An intriguing investigation has uncovered an anomaly in the behavior of OpenAI's GPT-5.5 Codex model, where its reasoning_output_tokens frequently cluster at specific, fixed values. This observed phenomenon, particularly at 516, 1034, and 1552 tokens, suggests a potential underlying issue leading to degraded performance on complex tasks. The findings present a strong statistical case for a non-random pattern in the model's output generation.

  • The core observation reveals that GPT-5.5 Codex responses disproportionately terminate with exactly 516 reasoning_output_tokens, with other spikes at 1034 and 1552.
  • This clustering is model-specific, with GPT-5.5 accounting for 82.0% of exact-516 events despite comprising only 19.3% of all responses analyzed.
  • The anomaly coincides with a decline in overall reasoning-token intensity for GPT-5.5, suggesting a potential link to reduced problem-solving depth.
  • Statistical evidence from February to June 2026 shows a sharp increase in this exact-516 clustering for GPT-5.5, while mean and P90 reasoning tokens concurrently decreased.
  • The author postulates that this behavior might indicate a hidden reasoning-budget cap, truncation, routing, or scheduler mechanism within the model.
  • The report urges OpenAI's Codex team to investigate these thresholds and clarify whether this is expected behavior, a budget constraint, or a sign of degradation.

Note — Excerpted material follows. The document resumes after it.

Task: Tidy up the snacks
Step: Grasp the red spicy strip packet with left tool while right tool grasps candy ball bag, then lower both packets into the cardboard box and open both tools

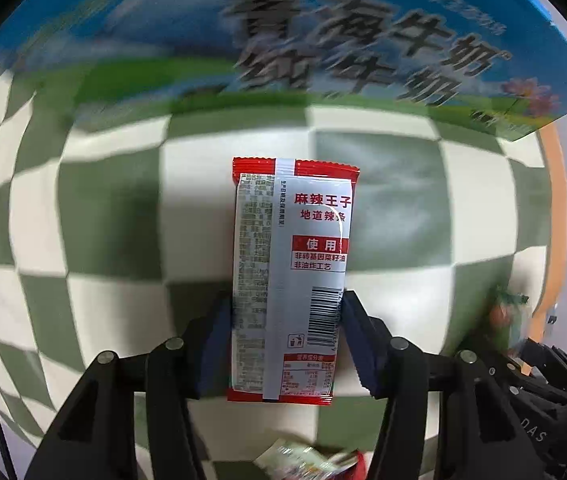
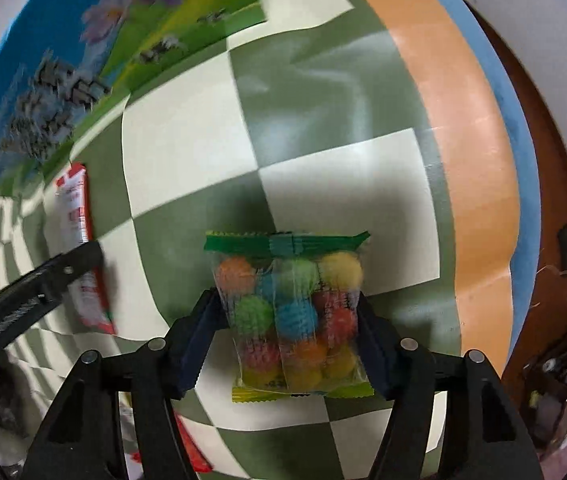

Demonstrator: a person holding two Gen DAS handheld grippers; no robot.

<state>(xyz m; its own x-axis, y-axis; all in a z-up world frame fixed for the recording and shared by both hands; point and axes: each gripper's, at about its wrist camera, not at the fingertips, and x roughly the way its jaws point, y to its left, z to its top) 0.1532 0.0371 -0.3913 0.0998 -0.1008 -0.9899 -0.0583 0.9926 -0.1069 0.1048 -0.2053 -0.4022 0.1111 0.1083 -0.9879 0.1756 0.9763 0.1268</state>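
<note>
My left gripper [image 1: 285, 300] is shut on a red and white spicy-strip snack packet [image 1: 291, 276], held lengthwise above the green-and-white checkered cloth [image 1: 103, 216]. The blue milk carton box [image 1: 323, 40] stands just beyond it. My right gripper [image 2: 287, 300] is shut on a clear bag of coloured candy balls [image 2: 295, 316] with a green top seal, held above the checkered cloth [image 2: 187, 152]. In the right wrist view the left gripper [image 2: 35, 296] and its red packet [image 2: 83, 256] show at the left, near the milk box [image 2: 83, 60].
More snack packets lie at the bottom edge of the left view [image 1: 307, 460] and under the right gripper [image 2: 191, 448]. An orange and blue table border [image 2: 467, 152] runs along the right, with a brown floor and clutter [image 2: 555, 360] beyond it.
</note>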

This detailed analysis raises important questions about the internal mechanisms and consistency of advanced AI models, offering a data-driven perspective on how hidden architectural choices can manifest as performance quirks.

The Gossip

User Experience Echoes

Commenters resonate with the findings, reporting their own experiences of degraded performance when using GPT-5.5 Codex for reasoning-heavy tasks. One user strongly states that the model is no longer suitable for complex reasoning and notes a significant "delta on intelligence" compared to other models or previous versions, directly supporting the article's hypothesis of performance issues.